PROMPT —
Verbatim output, no pictures: the lines from the beginning of the material through the line with "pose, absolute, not", both ends kept.

SUPPLIED RECORDS —
== Segment start ==

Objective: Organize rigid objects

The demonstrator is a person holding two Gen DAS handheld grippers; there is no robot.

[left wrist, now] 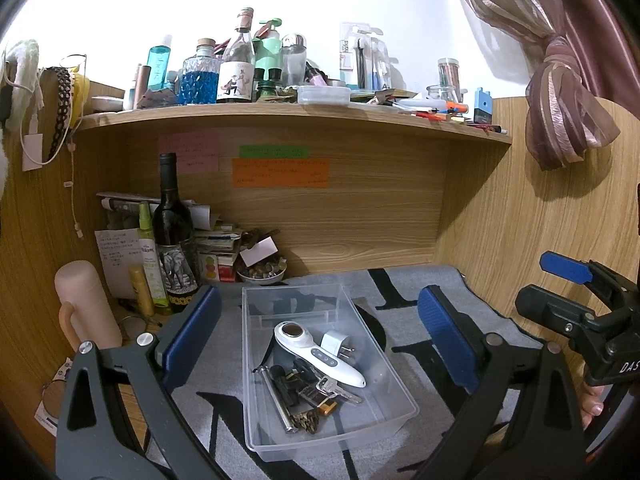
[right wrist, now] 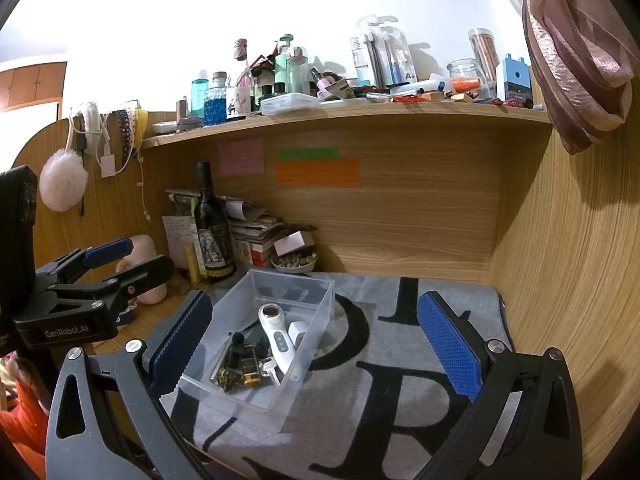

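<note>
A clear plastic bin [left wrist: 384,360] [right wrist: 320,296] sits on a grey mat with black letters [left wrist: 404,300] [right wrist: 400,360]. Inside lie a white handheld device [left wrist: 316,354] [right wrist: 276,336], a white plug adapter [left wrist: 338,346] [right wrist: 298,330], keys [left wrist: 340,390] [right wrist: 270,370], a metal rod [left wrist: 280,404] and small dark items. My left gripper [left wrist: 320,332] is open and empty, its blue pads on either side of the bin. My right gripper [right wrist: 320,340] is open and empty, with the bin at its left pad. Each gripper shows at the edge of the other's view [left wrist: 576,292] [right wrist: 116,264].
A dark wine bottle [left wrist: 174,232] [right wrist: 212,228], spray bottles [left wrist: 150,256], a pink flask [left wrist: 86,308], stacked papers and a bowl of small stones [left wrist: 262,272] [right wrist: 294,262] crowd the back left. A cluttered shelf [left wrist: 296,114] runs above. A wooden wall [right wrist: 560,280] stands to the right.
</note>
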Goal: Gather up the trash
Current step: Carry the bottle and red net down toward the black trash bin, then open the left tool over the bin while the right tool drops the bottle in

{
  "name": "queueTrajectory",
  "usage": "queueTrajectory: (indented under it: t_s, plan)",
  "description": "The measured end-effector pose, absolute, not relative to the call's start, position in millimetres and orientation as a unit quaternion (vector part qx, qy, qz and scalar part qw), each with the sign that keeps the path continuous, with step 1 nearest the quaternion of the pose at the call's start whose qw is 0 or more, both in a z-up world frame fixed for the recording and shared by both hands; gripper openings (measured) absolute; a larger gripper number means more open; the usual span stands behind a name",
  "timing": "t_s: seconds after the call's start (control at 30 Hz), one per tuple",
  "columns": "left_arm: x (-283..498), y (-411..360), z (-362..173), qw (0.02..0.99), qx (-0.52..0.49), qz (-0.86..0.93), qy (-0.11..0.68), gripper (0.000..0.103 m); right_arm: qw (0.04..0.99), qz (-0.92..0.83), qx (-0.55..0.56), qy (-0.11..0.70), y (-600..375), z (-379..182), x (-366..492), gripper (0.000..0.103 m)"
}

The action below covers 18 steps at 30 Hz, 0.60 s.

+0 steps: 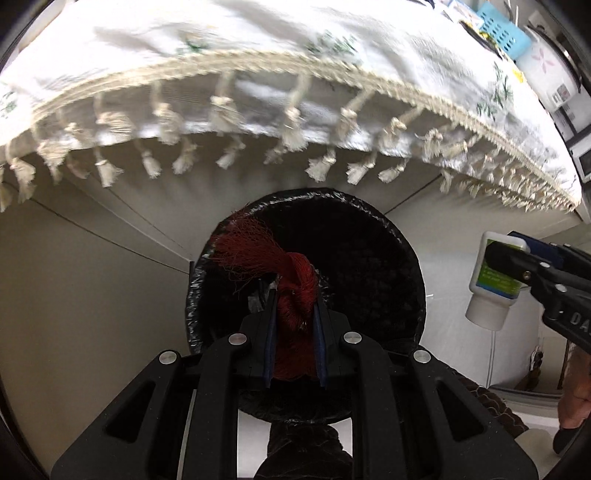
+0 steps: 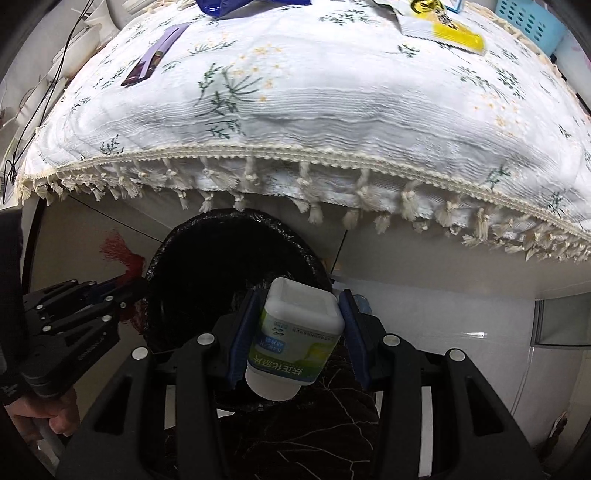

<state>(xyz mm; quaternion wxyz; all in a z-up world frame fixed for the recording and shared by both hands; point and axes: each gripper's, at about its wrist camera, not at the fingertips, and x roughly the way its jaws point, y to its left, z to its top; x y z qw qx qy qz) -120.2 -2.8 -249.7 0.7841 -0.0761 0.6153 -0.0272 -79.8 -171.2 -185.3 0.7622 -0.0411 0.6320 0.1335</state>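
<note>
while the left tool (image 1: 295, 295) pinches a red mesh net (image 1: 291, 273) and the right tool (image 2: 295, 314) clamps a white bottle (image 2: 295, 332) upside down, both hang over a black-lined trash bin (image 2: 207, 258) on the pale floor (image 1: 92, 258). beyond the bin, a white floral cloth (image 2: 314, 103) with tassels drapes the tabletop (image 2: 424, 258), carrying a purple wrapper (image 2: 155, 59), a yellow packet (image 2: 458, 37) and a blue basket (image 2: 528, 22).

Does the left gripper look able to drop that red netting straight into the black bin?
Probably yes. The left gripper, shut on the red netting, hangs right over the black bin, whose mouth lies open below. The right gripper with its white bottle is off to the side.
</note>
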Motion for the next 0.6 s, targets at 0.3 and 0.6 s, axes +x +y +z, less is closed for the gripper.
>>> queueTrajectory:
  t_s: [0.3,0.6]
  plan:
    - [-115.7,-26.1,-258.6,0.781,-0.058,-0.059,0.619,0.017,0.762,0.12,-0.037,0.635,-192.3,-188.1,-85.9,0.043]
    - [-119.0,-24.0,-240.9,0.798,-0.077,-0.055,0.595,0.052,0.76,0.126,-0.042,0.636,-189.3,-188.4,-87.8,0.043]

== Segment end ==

RESPONSE TO THIS TASK —
Objective: Organize rigid objects

The demonstrator is a person holding two Gen DAS handheld grippers; there is no robot.

[left wrist, now] 
[right wrist, now] 

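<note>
A clear plastic bin [left wrist: 384,360] [right wrist: 320,296] sits on a grey mat with black letters [left wrist: 404,300] [right wrist: 400,360]. Inside lie a white handheld device [left wrist: 316,354] [right wrist: 276,336], a white plug adapter [left wrist: 338,346] [right wrist: 298,330], keys [left wrist: 340,390] [right wrist: 270,370], a metal rod [left wrist: 280,404] and small dark items. My left gripper [left wrist: 320,332] is open and empty, its blue pads on either side of the bin. My right gripper [right wrist: 320,340] is open and empty, with the bin at its left pad. Each gripper shows at the edge of the other's view [left wrist: 576,292] [right wrist: 116,264].
A dark wine bottle [left wrist: 174,232] [right wrist: 212,228], spray bottles [left wrist: 150,256], a pink flask [left wrist: 86,308], stacked papers and a bowl of small stones [left wrist: 262,272] [right wrist: 294,262] crowd the back left. A cluttered shelf [left wrist: 296,114] runs above. A wooden wall [right wrist: 560,280] stands to the right.
</note>
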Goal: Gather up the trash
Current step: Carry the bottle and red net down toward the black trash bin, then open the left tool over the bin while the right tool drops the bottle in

{
  "name": "queueTrajectory",
  "usage": "queueTrajectory: (indented under it: t_s, plan)",
  "description": "The measured end-effector pose, absolute, not relative to the call's start, position in millimetres and orientation as a unit quaternion (vector part qx, qy, qz and scalar part qw), each with the sign that keeps the path continuous, with step 1 nearest the quaternion of the pose at the call's start whose qw is 0 or more, both in a z-up world frame fixed for the recording and shared by both hands; gripper openings (measured) absolute; a larger gripper number means more open; the usual span stands behind a name",

This output is now complete.